Era-lhe imputada a prática de: - Um crime de homicídio qualificado, na forma tentada, p. e p. pelas disposições conjugadas dos artigos 22º, 23º, 131, 132º nºs 1 e 2-g), h) e i), todos do Código Penal; e - Um crime de detenção de arma proibida, p. e p. pelo artigo 86º-1-c), com referência aos artigos 2º-1-o) e 3º-3 e 4-a), todos da Lei nº 5/2006, de 23.02.

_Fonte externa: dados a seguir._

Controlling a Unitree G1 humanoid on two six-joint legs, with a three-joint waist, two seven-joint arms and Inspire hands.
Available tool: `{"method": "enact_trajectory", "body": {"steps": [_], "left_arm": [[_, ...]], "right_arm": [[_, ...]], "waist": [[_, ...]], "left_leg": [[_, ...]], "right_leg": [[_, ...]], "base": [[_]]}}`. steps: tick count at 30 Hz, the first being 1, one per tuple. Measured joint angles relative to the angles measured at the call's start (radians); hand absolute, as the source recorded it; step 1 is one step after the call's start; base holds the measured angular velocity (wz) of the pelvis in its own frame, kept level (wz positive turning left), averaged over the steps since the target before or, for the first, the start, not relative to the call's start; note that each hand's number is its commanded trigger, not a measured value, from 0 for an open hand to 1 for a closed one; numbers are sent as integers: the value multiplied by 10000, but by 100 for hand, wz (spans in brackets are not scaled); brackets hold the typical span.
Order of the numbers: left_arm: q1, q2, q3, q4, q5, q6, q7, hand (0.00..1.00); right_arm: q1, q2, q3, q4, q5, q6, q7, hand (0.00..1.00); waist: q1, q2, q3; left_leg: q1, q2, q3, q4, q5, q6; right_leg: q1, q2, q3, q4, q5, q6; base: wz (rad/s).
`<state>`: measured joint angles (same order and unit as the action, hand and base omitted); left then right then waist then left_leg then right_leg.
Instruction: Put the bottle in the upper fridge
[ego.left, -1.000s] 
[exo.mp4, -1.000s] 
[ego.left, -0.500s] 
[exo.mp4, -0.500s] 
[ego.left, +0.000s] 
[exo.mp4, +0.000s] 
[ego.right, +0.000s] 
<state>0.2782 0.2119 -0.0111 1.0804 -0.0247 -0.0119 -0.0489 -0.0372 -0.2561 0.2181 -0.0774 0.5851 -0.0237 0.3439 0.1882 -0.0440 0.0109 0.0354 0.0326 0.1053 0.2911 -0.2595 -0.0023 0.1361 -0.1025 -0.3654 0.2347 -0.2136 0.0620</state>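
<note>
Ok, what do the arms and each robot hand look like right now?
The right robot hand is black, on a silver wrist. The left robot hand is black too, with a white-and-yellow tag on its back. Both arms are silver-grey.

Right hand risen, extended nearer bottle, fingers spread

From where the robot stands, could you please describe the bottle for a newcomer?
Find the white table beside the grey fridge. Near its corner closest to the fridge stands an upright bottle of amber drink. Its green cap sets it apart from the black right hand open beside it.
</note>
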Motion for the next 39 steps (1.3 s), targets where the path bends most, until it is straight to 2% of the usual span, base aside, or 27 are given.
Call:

Deduziram pedido de indemnização civil contra o mesmo arguido: - Hospital de São Teotónio EPE, no montante inicial e global de € 20.439,00 acrescido de juros vencidos desde a data da interpelação feita ao arguido para o respectivo pagamento e vincendos a contar da dedução do mesmo e até integral pagamento, referente a assistência médica e hospitalar prestada a BB, pedido de indemnização esse que posteriormente, e com base também na referida assistência médica e hospitalar, veio a ser ampliado para a quantia de € 20.488,01, acrescido dos respectivos juros de mora; e BB, identificada nos autos e que se constituiu também assistente nos autos, no montante inicial e global de € 775.363,13, acrescido de juros à taxa legal, desde a notificação e até efectivo pagamento, pedido de indemnização esse que posteriormente veio a ser reduzido em € 4.616,50, e ainda depois disso ampliado no montante de € 8.250,00, montantes esses peticionados a título de danos de natureza patrimonial e não patrimonial.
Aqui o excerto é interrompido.